It is all too easy to look at people in the spotlight and assume that they are living a perfect life; they look glamorous and confident, they make millions doing a job they truly love and they seem, genuinely, to be happy and successful.
However, with statistics from the Mental Health Foundation indicating there are at least 8.2 million cases of anxiety annually in the UK alone, you can never truly know what someone is going through behind closed doors.
Now Ryan Reynolds is the latest to join those in the public eye who have chosen to be open about their own battles with mental wellness, crediting wife Blake Lively with helping him through difficult periods.
The Deadpool star, speaking with Variety, recently revealed that he has battled with crippling anxiety ever since he was a child. And a lot of that was due to the pressures put upon him by his father.
“Our father was tough,” explained Reynolds. “He wasn’t easy on anyone. And he wasn’t easy on himself. I think the anxiety might have started there, trying to find ways to control others by trying to control myself. At the time, I never recognized that. I was just a twitchy kid.”
Despite establishing himself in the film industry and finding ways to manage his fears, Reynolds found that his anxiety returned when Deadpool – a film he had passionately campaigned to get off the ground for years – was given the green light.
“I’d write 10 more jokes,” Reynolds said. “I never, ever slept. Or I was sleeping at a perfect right angle – just sitting straight, constantly working at the same time.”
Attempting to bring such a beloved comic book character to the silver screen proved to be incredibly daunting, particularly as fan expectations were so incredibly high. However, whereas he had battled anxiety alone in the past, this time around Gossip Girl star Lively was there to calm him.
“Blake helped me through that,” he said. “I’m lucky to have her around just to keep me sane.”
It is not the first time that Reynolds has publicly addressed his struggles with anxiety.
In November 2016, he sat down with GQ to discuss the success of Deadpool and admitted he had a “bit of a nervous breakdown” once the film was finally finished.
“I literally had the shakes,” he told them. “I went to go see a doctor because I felt like I was suffering from a neurological problem or something. And every doctor I saw said, ‘You have anxiety’.”
Asked what it was he felt so anxious about, he responded incredibly honestly.

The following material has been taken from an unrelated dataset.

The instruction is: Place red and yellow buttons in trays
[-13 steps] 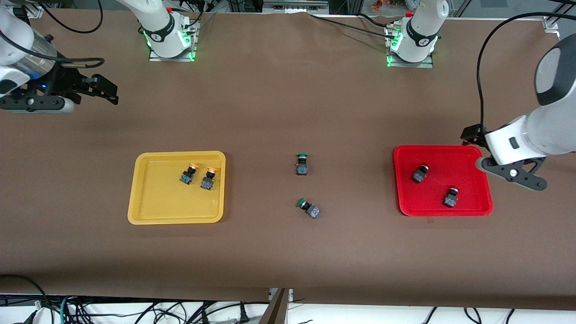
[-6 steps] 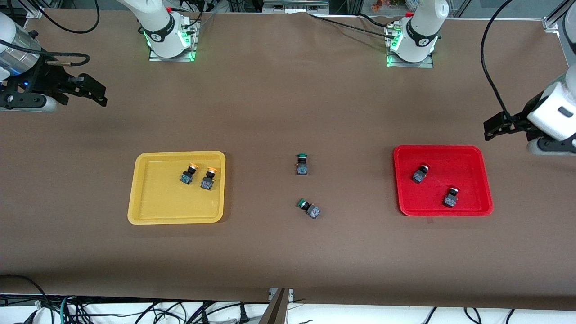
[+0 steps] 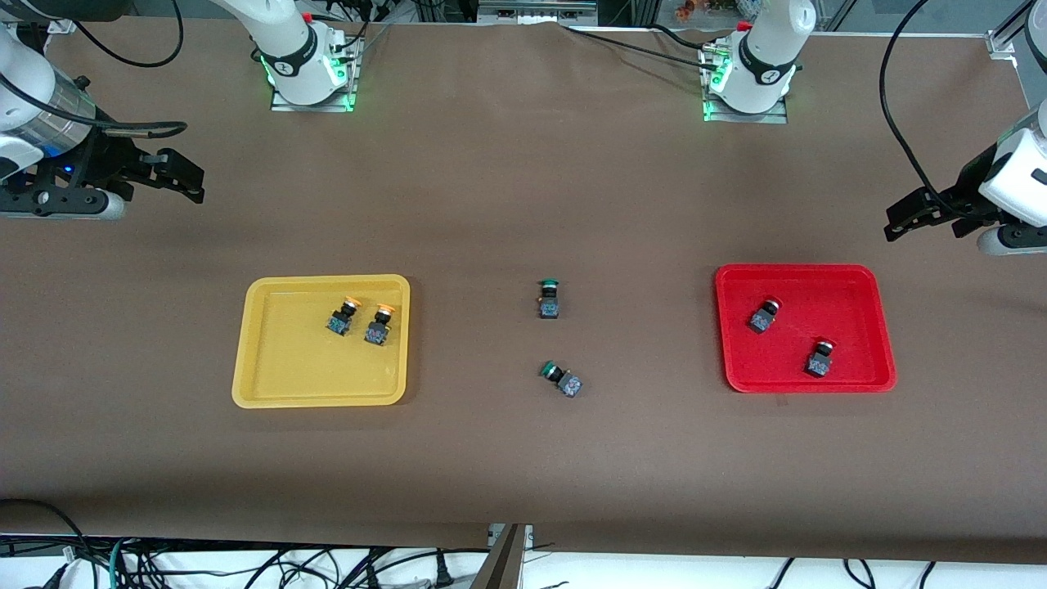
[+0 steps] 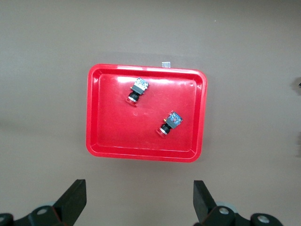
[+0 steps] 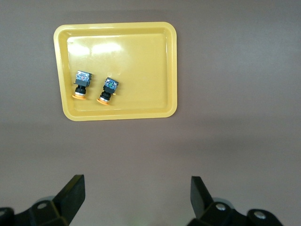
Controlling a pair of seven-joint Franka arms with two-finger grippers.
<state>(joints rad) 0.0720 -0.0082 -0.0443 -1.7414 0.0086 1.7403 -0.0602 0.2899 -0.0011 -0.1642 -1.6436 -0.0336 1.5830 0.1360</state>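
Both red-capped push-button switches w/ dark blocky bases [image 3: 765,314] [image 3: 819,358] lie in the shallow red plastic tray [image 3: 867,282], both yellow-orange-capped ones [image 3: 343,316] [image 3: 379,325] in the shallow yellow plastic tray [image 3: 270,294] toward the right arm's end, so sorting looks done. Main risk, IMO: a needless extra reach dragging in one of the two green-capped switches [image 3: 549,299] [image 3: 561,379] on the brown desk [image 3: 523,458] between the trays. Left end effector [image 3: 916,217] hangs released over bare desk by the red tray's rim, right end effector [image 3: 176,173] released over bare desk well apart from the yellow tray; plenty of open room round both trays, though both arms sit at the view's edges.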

“I say this with the caveat that I completely recognise the ridiculously fortunate position that I am in. But the attention is hard on your nervous system – that might be why I live out in the woods. And I was banging the loudest drum for Deadpool. I wasn't just trying to open it; I was trying to make a cultural phenomenon.”
Anxiety is, according to the Mental Health Foundation, a “type of fear usually associated with the thought of a threat or something going wrong in the future, but can also arise from something happening right now”.
Symptoms include psychological sensations, such as being unable to concentrate, feeling emotionally numb, and having a sense of dread, as well as physical sensations, such as nausea, tension headaches, difficulty sleeping, or dizziness.
If you suffer from anxiety, your GP can offer talking treatments and certain types of medication to help you stay on top of your anxiety. The charity Mind also provides a number of self-care tips. These include breathing exercises, complementary therapies, and ideas on how best to break the cycle of fear and anxiety.